Location
- 17 Allées Ben Boulaïd, Industrial Zone Kechida Batna, 05000 Algeria

Information
- Type: Flight school
- Established: 2000
- President: Abdelmajid Louai
- Director: Derbal Ismaïl
- Website: www.auresaviationacademy.com

= Aurès Aviation =

Flight school in Algeria

Aurès Aviation (in Arabic: أوراس للطيران), is an Algerian flight school based in Batna. The Algerian Minister of Transport described it as
the only school in Africa that guarantees high-level training for airline pilots and small aircraft pilots.
 It is also the first private professional flight school in Algeria.

== History ==
Aurès Aviation was created in 2000, under approval number 001 issued by the Directorate of Civil Aviation and Meteorology (DACM), by Abdelmajid Louai. It is the first professional flight school in the private sector in Algeria.

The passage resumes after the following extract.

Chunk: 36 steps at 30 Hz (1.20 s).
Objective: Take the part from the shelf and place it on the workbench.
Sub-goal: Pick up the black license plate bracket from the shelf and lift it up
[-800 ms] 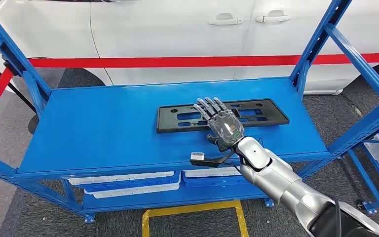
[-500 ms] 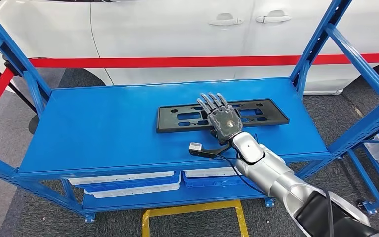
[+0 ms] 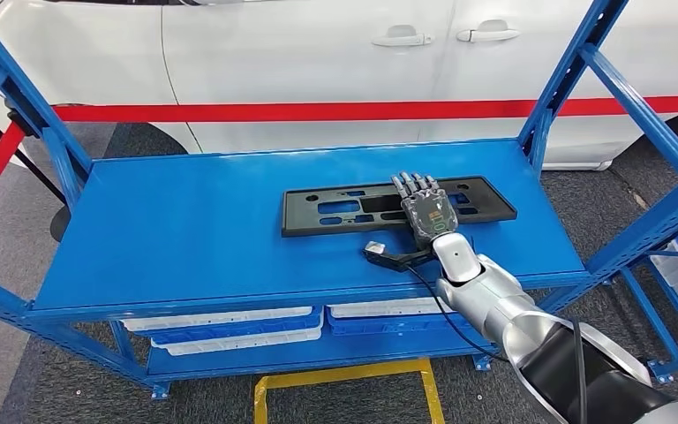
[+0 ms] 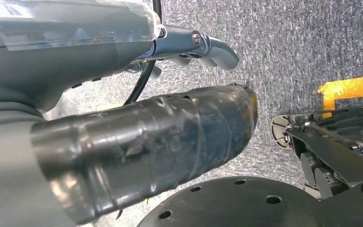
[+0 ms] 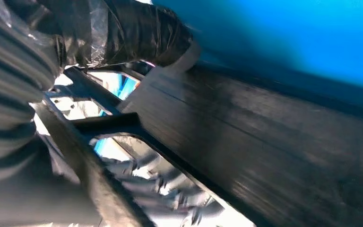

During the first 10 years after its creation, the school was subject to a boycott by the Algerian state, which opted for foreign schools. In 2010, the Algerian Minister of Transport, Amar Tou, decided to train the pilots of Algerian commercial airlines within Aurès Aviation. In the same year, the companies Tassili Airlines and Air Algérie signed a contract with the school for the training of their pilots.

== Location ==
The headquarters of Aurès Aviation is located in Kechida, with courses taught in the industrial zone of the city.

== Facilities ==
Aurès Aviation has its own residence to accommodate all its students. The hangars for the aircraft are rented from the management of the Batna Airport. The Aurès Aviation fleet consists of ten aircraft, including Piper PA-38, Piper Arrow PA-28, Cessna 150, and Cessna 340. Aurès Aviation has the first ALX flight simulator in Algeria, delivered at the end of March 2010 as well as a helicopter simulator.